Hopkins also argues that decisions from other jurisdictions provide overwhelming support for his position. Hopkins cites to these authorities as reasons for accepting his interpretation of the statute that convictions arising out of a single criminal episode may not be counted as separate convictions for purposes of determining repeater status under the statute. We find these authorities unpersuasive.

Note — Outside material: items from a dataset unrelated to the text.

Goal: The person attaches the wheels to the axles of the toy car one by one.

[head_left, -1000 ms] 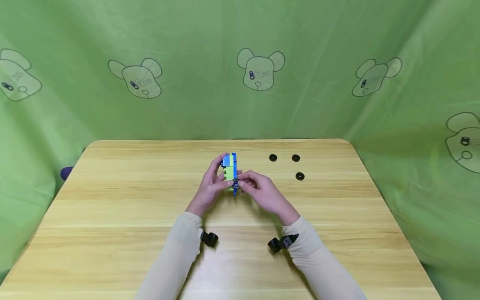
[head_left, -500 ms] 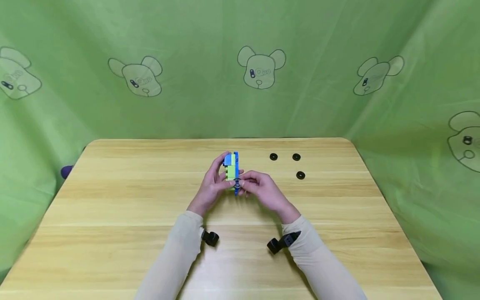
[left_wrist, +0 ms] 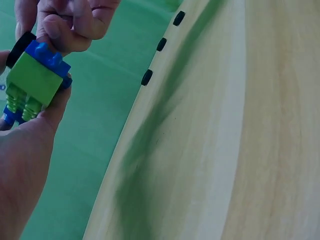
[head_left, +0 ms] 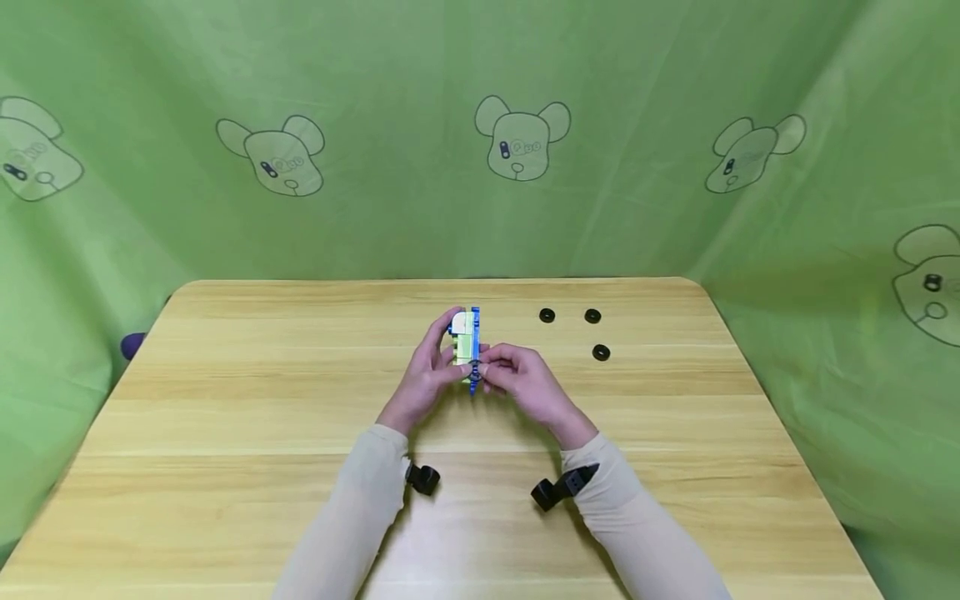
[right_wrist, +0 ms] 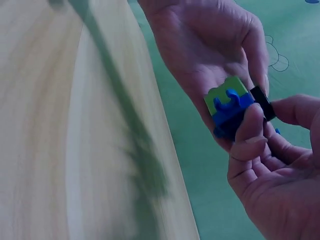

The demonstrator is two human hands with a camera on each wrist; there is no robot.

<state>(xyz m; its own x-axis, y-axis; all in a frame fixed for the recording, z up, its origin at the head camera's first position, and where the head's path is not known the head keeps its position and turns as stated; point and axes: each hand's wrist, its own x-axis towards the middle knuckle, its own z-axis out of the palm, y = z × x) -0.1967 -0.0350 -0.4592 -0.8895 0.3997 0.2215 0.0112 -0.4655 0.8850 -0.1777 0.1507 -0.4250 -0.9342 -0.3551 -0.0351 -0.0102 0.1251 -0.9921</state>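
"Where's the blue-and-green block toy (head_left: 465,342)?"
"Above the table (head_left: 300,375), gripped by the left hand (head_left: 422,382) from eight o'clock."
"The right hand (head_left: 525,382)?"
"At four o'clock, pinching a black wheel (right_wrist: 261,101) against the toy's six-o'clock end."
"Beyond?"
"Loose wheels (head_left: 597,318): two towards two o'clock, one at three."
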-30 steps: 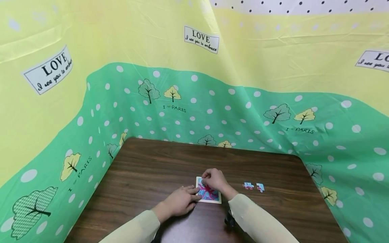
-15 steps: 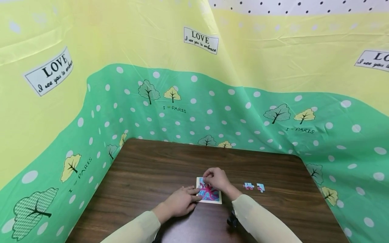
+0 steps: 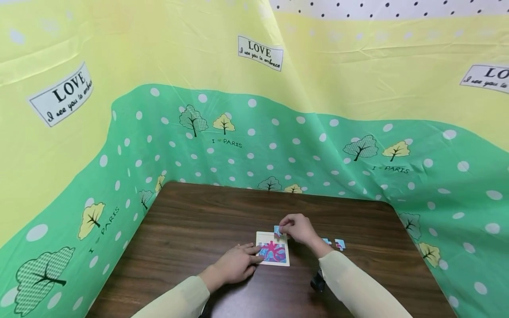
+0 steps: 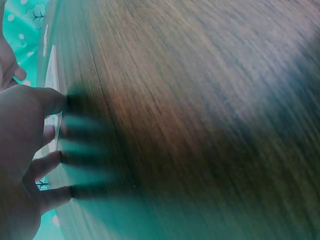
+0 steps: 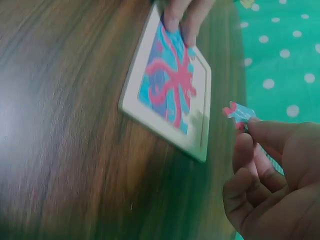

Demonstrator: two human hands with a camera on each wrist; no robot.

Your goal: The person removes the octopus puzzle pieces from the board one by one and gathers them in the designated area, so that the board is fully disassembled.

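Observation:
A small cream-framed puzzle board (image 3: 273, 264) lies on the table, its lower part filled with blue pieces bearing a pink octopus-like figure. A bare cream strip shows along its far side. With thumb and fingers my right hand (image 3: 299, 229) pinches a blue and pink jigsaw piece (image 3: 277, 230), held above the far right corner of the board. The right wrist view shows this piece (image 5: 243, 114) raised and apart from the board. My left hand (image 3: 233, 264) rests at the board's left edge, fingers stretched onto it. In the left wrist view the left hand (image 4: 22, 135) has its fingers extended.
Two loose jigsaw pieces lie to the right on the table: one in full view (image 3: 339, 244), the other partly covered by my right wrist (image 3: 326, 241). The brown wooden table (image 3: 207, 212) meets a green and yellow printed curtain (image 3: 234, 115) at its back and sides.
My right hand has lifted the jigsaw piece off the upper left of the board and carried it to the right, baring the cream strip. The left hand has stayed put.

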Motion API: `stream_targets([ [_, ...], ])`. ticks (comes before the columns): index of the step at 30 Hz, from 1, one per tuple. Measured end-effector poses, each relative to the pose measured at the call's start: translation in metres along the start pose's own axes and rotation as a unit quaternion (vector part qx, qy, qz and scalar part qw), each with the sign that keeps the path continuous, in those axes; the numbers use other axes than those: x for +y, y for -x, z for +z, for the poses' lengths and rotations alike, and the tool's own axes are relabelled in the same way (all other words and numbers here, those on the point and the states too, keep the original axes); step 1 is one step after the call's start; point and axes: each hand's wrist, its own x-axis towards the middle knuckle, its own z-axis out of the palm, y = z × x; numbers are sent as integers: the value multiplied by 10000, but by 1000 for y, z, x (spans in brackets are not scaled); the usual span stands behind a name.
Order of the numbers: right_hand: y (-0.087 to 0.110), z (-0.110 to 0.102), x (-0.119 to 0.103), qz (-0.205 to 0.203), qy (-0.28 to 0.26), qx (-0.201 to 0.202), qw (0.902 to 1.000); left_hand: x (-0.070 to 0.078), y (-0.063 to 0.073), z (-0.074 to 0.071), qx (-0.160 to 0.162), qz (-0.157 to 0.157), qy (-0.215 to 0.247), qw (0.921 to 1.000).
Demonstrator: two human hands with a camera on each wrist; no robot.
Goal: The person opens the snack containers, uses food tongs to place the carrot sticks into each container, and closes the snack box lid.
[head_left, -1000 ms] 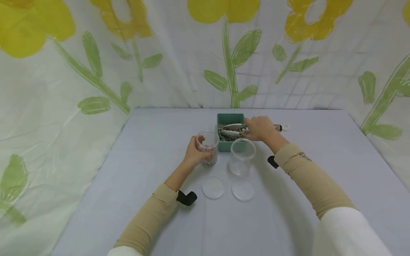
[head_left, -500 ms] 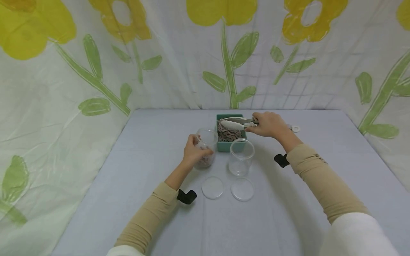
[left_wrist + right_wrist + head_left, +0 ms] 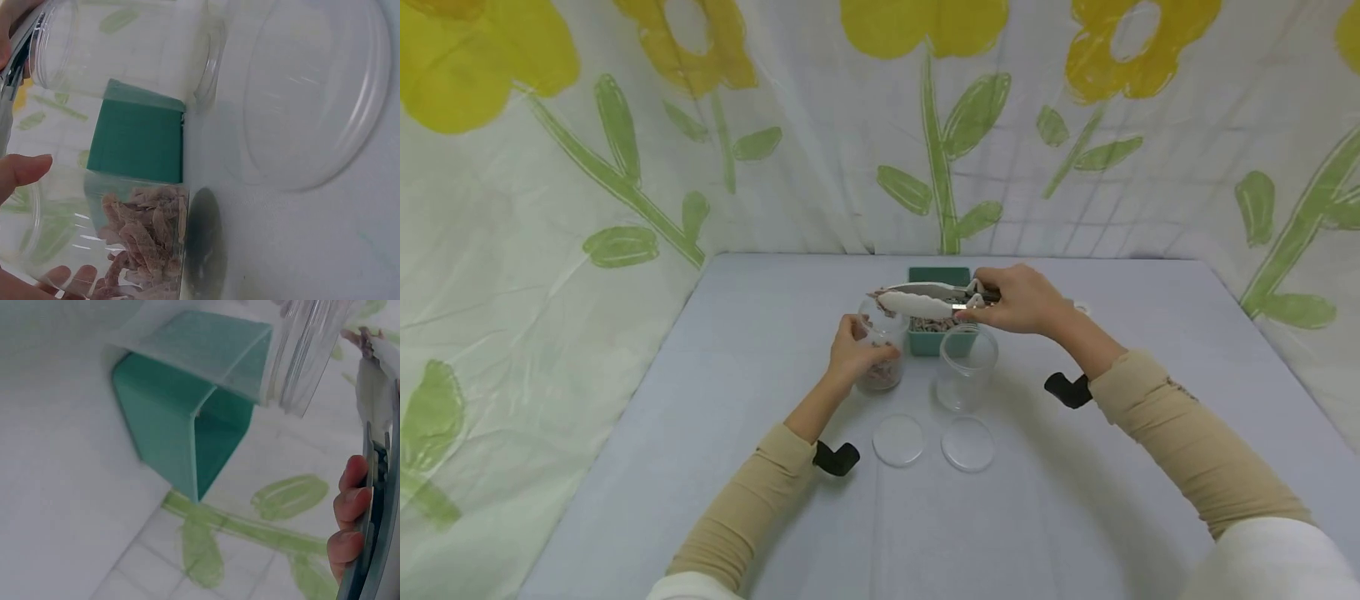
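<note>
My left hand (image 3: 850, 357) grips a clear plastic jar (image 3: 882, 379), thumb on one side and fingers on the other. Brownish strips (image 3: 144, 240) fill its lower part in the left wrist view. With my right hand (image 3: 1024, 300) I hold metal tongs with white scalloped tips (image 3: 917, 305). The tongs lie nearly level, and their tips pinch a few brown strips (image 3: 362, 342) at the mouth of that jar. Behind the jars, a green rectangular container (image 3: 928, 344) holds more of the strips, partly hidden by the tongs.
A second clear jar (image 3: 962, 387) stands open in front of the green container, to the right of the held jar. Two clear round lids (image 3: 898, 440) lie side by side nearer to me on the pale table (image 3: 760, 358). A flower-printed curtain (image 3: 820, 150) hangs behind the table.
My right hand has lifted the tongs out of the green container and carried them left to the held jar's mouth, with strips between the tips. My left hand has stayed on the jar.
</note>
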Motion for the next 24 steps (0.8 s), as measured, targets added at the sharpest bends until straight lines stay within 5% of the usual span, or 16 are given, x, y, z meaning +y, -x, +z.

This court has stated that in interpreting an ambiguous statute, we may look to decisions from other jurisdictions interpreting similar statutes. See Hainz v. Shopko Stores, Inc., 121 Wis.2d 168, 173, 359 N.W.2d 397 (Ct.App. 1984). However, as noted above, this court's primary purpose in interpreting an ambiguous statute is to determine the legislative intent and the policy behind the statute. As we concluded above, the intent and purpose of the Wisconsin legislature in enacting sec. 939.62, Stats., was to focus on the defendant's prior crimes and to allow for increased penalties whenever a misdemeanant is convicted of a fourth misdemeanor which was committed subsequent to the convictions of three prior misdemeanors. The authorities cited by Hopkins are inapplicable either because of the different language employed in their statutes or because they rely on legislative policy that has not been implemented by the Wisconsin legislature.
For the reasons set forth above we conclude that each conviction for a misdemeanor constitutes a separate occasion for purposes of sec. 939.62(2), Stats. Thus, all that is required by the statute is that a defendant be convicted of three misdemeanors within the five-year period.
By the Court. — The judgment of the circuit court is affirmed.